When the trenches had been taken, the sappers, with their usual cool disregard of danger, sprang forward into the open and erected barbed wire. The gains were rapidly consolidated, men were sent back to avoid overcrowding, and protective cover raised against the heavy shelling which always follows swiftly upon the flight of the German infantry. It came in due course, and was succeeded by an attempt at a counter-attack. “At about 10 o’clock the enemy was observed creeping in four parties towards us. They were very near us, and came forward on their hands and knees, laden with bombs and hand-grenades. We opened fire with rifles and machine-guns. Our bomb-throwers worked like machines, and did work they did. The Germans were all mowed down and blown to atoms, or else ran for their lives.” Many of our prisoners were killed by German shells before they could be removed. In spite of the failure of the German infantry, the artillery fire was very deadly, both the Durhams and the Sherwood Foresters being hard put to it to hold on to their trenches. At 4:30 in the afternoon the Sherwood Foresters fell back to the edge of the wood, some of their trenches having entirely ceased to exist.
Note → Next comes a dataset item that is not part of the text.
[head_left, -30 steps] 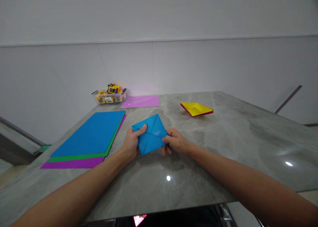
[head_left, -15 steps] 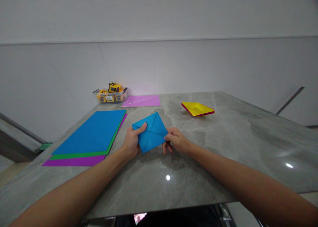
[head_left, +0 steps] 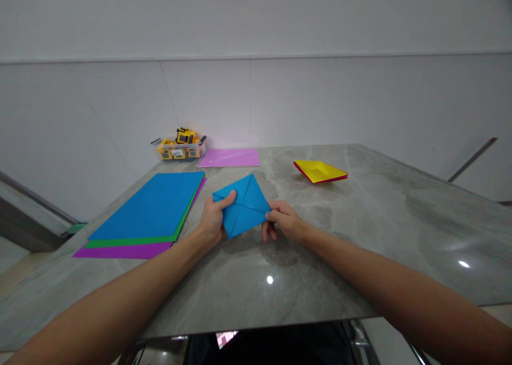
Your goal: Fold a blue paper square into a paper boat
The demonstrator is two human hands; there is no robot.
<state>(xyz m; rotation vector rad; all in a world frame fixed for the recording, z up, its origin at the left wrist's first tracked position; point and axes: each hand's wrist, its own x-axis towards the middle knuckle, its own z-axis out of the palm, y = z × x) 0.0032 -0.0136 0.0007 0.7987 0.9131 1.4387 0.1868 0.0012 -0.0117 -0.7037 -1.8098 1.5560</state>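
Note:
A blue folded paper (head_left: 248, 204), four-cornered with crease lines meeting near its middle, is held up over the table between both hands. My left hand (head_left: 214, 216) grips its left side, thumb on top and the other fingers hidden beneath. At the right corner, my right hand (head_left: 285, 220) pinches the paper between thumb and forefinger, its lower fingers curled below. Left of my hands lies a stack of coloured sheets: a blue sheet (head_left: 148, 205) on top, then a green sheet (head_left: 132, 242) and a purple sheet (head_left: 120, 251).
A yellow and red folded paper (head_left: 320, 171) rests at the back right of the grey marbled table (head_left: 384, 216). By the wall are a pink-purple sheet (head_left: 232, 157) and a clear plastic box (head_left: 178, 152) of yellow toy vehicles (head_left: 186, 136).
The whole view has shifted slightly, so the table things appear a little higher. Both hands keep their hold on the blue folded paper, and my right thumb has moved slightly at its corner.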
There were several German infantry attempts during the day, but all of them met the same fate as the first. The loss of the enemy, both in the attack and in the subsequent attempts at recapture, was very heavy, running certainly into some thousands of dead or wounded; while the British losses in the actual attack, owing to the admirable artillery arrangements, wer
e very moderate. Some hundreds of prisoners were taken, sixty of whom by a strange freak surrendered to an unarmed observation officer named Booth. It was a fair revenge for the setback of July 30, and it was won in honest, virile fashion by the use of the legitimate weapons of civilised warfare.